▼

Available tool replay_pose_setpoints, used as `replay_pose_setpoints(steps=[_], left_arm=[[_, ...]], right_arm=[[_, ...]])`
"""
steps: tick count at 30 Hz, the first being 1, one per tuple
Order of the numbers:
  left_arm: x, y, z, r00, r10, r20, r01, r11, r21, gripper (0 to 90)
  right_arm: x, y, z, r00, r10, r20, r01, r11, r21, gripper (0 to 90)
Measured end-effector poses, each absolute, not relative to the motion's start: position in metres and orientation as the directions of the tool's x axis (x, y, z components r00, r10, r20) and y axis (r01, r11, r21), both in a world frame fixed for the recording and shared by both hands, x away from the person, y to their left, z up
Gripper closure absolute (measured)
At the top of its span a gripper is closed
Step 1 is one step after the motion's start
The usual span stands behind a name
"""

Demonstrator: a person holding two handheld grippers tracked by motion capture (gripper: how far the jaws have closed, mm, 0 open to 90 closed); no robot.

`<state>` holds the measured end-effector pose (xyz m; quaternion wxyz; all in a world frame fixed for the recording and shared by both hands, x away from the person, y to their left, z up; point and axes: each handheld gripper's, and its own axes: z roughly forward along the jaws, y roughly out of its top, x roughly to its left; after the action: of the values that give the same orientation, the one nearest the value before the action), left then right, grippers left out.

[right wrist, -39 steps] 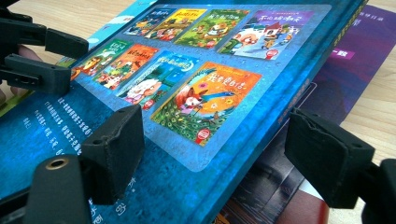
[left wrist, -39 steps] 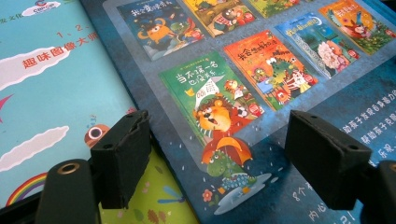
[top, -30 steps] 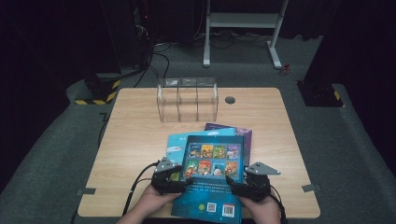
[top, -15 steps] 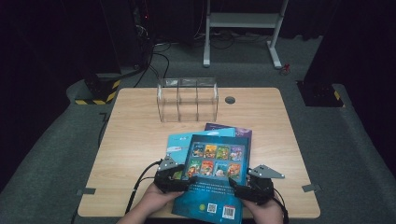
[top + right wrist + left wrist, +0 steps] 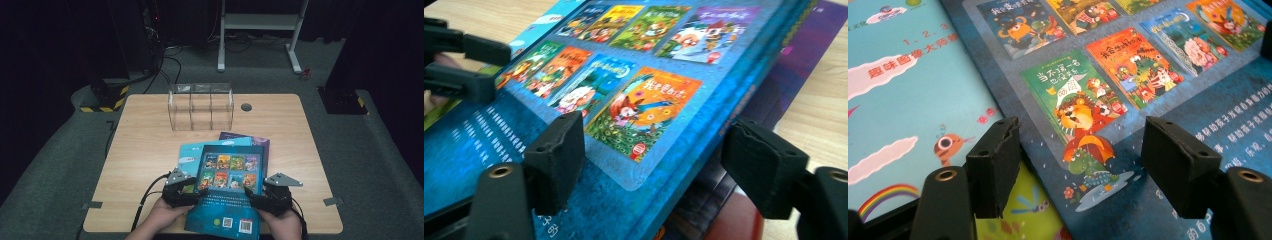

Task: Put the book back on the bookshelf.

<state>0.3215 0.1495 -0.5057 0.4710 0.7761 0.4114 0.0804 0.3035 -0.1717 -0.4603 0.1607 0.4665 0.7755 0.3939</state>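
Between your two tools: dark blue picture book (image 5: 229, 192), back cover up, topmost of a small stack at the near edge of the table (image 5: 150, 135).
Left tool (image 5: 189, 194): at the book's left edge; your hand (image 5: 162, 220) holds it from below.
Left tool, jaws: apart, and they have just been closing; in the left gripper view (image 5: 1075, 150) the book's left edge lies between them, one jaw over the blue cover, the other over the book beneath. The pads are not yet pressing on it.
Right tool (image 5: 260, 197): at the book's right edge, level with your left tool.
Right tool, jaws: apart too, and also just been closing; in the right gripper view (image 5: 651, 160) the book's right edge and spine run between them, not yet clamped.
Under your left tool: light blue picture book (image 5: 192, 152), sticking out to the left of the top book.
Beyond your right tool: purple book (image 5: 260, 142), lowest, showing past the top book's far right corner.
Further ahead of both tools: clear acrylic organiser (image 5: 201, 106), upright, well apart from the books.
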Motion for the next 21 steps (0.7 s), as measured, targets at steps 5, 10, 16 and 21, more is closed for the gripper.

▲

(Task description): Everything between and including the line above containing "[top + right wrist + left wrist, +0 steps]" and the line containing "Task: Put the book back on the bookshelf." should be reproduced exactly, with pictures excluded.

(Answer below):
[top + right wrist + left wrist, +0 steps] 

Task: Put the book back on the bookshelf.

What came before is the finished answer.